Dans l’ouvrage essentiel de Monsieur Nizar Mannai, puisqu’il sera utile en tant qu’il ordonne les textes et injecte du sens dans un droit positif composé pour l’instant d’un empilement de textes, la summa divisio choisie n’est pas celle des finalités, c’est la distinction entre les principes généraux et les règles plus particulières bien que ne dérogeant pas à ces principes généraux. En effet, la première partie de son ouvrage a pour titre « Les textes généraux régissant le marché financier », tandis que la seconde partie s’intitule « Les textes ciblés régissant le marché financier ». Les textes détaillant étant toujours plus bavards que ceux qui posent les règles générales, la seconde partie de l’ouvrage est donc plus volumineuse.

Cette façon de construire une matière a des précédents. Le plus illustre est sans doute le Code de procédure civile, rédigé en France à partir de 1971, que l’on appela le « Code de procédure ». En effet, rédigé par décrets, la procédure civile pouvant faire l’objet de règlements autonomes, le garde des Sceaux en confia la rédaction notamment à Motulsky et Cornu. Il est bâti pour la formulation de « principes directeurs » qui innervent toutes les dispositions spéciales qui s’égrènent, au fur et à mesure que les procédures sont organisées par le texte, juridiction par juridiction, niveau d’instance par niveau d’instance. L’expérience montre que ces premiers articles, contenant les principes, furent d’une très grande utilité en pratique, car les principes directeurs sont toujours à l’œuvre dans les dispositions spéciales.

Le second précédent méthodologique est, comme ici, propre à la matière financière : il s’agit du processus Lamfallusy qui fonctionne dans l’Union européenne. En effet, en application de cette façon d’élaboration des dispositifs réglementaires, des textes de principes sont pris en premier niveau, puis des textes d’application sont pris en second niveau, avant que des textes de transposition ne soient adoptés en troisième niveau dans les systèmes juridiques des Etats-membres.

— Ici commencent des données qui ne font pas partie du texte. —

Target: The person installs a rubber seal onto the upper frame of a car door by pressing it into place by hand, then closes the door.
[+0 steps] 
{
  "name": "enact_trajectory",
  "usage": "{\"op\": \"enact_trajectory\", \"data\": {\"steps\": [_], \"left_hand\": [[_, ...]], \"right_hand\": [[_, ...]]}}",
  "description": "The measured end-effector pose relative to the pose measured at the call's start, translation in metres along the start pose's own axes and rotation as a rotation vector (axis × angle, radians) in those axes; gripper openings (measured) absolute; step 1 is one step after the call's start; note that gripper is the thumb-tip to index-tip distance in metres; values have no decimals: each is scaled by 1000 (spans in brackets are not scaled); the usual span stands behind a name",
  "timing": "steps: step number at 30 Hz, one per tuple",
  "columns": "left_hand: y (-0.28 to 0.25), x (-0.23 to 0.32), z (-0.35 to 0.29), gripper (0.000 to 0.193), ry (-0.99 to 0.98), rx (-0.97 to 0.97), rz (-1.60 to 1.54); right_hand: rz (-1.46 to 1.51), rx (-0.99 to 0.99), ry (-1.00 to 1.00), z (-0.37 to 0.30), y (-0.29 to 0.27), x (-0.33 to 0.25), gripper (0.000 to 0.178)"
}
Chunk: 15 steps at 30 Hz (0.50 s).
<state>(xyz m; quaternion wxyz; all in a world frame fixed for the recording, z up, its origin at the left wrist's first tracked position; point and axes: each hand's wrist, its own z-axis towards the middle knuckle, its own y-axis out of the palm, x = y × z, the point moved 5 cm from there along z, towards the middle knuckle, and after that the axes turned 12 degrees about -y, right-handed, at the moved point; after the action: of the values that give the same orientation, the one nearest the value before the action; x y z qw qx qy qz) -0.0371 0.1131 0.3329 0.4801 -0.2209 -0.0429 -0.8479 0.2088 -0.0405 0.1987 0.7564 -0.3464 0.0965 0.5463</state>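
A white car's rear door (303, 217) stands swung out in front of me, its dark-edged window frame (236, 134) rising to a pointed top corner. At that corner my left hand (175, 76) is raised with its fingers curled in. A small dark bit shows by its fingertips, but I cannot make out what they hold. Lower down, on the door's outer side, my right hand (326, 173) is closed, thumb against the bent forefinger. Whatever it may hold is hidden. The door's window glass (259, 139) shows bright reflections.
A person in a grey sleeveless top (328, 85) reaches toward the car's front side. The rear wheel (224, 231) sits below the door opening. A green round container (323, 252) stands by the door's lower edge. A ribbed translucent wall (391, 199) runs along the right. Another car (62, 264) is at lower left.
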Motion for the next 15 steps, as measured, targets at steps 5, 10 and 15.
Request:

A lire l’ouvrage de Monsieur Nizar Mannai, l’on retrouve cette construction rationnelle, consistant à poser les textes de principes, puis les textes d’application. Cette mise en hiérarchie, les principes directeurs restant actifs dans les dispositions d’application, correspond à l’art législatif moderne, adéquat pour des systèmes complexes.
 
On ne peut que se réjouir grandement de ce travail remarquable, qui développe son utilité du fait même qu’il ordonne le droit positif, et qu’en cela, il ajoute à celui-ci l’essentiel.